A section of the Christian Voice website is devoted to Britain in Sin. It includes the following quote from Wallace Benn:

This makes interesting and disturbing reading. We desperately need to understand, as a nation, that our Creator knows what is best for us, and to return to His way as the best way to live.”

There are also endorsements from Paul C. Weaver, the General Superintendent of the Assemblies of God (who calls it “a helpful and challenging resource”) and Barry Ashbourne, a hereditary peer, former army officer and stockbroker (“the list of unrighteous laws passed during the last fifty years is particularly helpful”).

They are joined by John Graham, chair of Protestants Today (“this well-produced and scholarly publication”) and Ray Borlase of Intercessors for Britain (“a valuable resource”).

It is of course possible to endorse a book without agreeing with every point made in it. But this booklet’s overall approach of vicious misogyny is morally repugnant. Its views on the legality of marital rape, same-sex relationships and unequal pay are entirely consistent with its other points, even if the latter seem slightly less extreme. Furthermore, none of those endorsing it appear to have gone out of their way to specify the points with which they agree or disagree.

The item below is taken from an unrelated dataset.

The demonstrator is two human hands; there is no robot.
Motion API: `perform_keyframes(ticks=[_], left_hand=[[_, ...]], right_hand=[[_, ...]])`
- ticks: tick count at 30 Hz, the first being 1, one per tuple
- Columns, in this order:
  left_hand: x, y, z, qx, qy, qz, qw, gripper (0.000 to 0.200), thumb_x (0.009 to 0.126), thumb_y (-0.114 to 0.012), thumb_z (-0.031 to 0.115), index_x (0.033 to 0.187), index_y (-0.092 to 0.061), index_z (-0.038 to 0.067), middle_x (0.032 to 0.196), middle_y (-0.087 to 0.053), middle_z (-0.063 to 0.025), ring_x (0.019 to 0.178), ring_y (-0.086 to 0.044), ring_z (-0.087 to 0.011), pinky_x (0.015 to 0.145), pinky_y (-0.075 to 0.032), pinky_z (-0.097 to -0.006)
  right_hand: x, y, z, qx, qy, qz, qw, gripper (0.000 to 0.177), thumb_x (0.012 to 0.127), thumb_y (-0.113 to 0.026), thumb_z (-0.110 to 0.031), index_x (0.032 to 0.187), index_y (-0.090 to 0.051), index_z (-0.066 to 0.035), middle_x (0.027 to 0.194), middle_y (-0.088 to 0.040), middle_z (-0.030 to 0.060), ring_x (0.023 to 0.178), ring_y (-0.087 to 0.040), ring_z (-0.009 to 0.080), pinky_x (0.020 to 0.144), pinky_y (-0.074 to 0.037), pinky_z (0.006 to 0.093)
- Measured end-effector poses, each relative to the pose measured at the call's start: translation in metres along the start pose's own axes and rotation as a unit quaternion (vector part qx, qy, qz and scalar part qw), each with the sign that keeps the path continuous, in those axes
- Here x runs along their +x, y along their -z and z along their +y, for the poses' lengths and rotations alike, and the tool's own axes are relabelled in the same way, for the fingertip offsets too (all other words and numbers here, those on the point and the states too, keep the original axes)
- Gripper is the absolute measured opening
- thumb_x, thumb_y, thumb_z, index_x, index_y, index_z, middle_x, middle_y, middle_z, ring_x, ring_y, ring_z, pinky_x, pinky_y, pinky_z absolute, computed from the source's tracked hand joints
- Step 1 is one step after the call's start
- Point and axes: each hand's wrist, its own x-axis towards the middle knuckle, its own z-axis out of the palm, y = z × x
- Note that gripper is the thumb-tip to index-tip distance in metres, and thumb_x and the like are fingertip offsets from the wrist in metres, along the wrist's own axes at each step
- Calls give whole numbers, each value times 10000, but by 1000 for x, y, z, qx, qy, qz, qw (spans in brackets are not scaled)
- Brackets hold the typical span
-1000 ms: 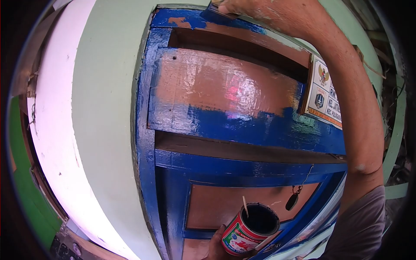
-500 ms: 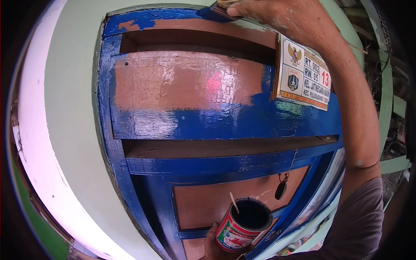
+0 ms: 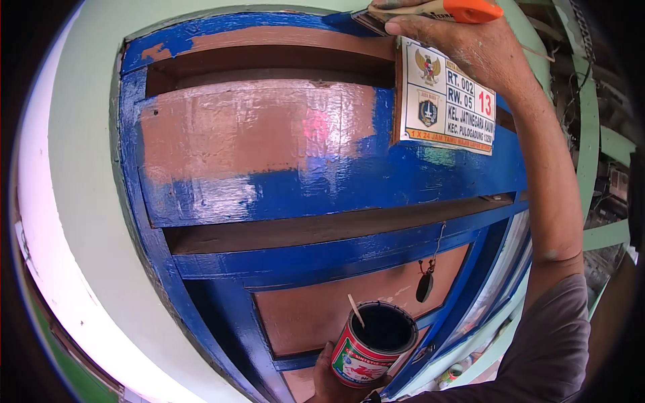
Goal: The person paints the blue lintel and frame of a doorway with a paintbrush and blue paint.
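My right hand (image 3: 457,50) grips a paintbrush (image 3: 437,9) with an orange-tipped handle, up at the top rail of the wooden frame. Its dark bristles rest against the rail (image 3: 289,37), where wet blue paint meets bare brown. Low in the view, my left hand (image 3: 324,377) is wrapped round a red paint can (image 3: 366,359) from the side and below. Dark blue paint (image 3: 386,329) fills part of the can, and a thin stick (image 3: 356,310) leans out of it. Behind them, the broad upper panel (image 3: 248,127) is blue along its lower part and brown above.
A white address plate (image 3: 447,97) is fixed at the right of the panel, under my right forearm. A dark oval piece (image 3: 424,289) hangs on a string before the lower brown panel (image 3: 322,302). Pale green wall (image 3: 87,168) borders the frame on the left.
My view has shifted and tilted, so the frame sits further left. The brush has turned and its orange handle now shows; its bristles are still at the top rail. The can stays held low.
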Motion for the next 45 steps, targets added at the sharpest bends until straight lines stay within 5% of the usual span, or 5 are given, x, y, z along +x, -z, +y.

Benn is a prominent voice among conservative evangelicals and on some issues may well be more conservative than any other Church of England bishop. It is no surprise that he argues that same-sex relationships are unethical. I fully respect his right to make this argument, however strongly I disagree with it. But it is one thing to believe that something is unethical, quite another to argue that it should be illegal. I am sometimes accused of being unduly critical of Church of England bishops. But even I thought that we were past the point at which a bishop might defend the “right” of a man to force himself on his wife.

To be fair to Wallace Benn, it is possible that he never made this comment and that Stephen Green is misleading us. In which case, Benn should say so and demand that Green remove the comment from his website instantly. To be charitable to Benn, it is possible that he did not read the booklet before endorsing it, or that he made the comment some time ago and has now changed his mind. If this is the case, Benn needs to publicly and clearly withdraw his endorsement.

At the very least, we are entitled to clear statements from Wallace Benn about his views on rape law, rape within marriage, equal pay legislation, the legality of same-sex relationships and the welfare state. Benn risks losing all claim to be taken seriously, particularly on questions of gender and sexual ethics, if he does not disassociate himself from this booklet very quickly.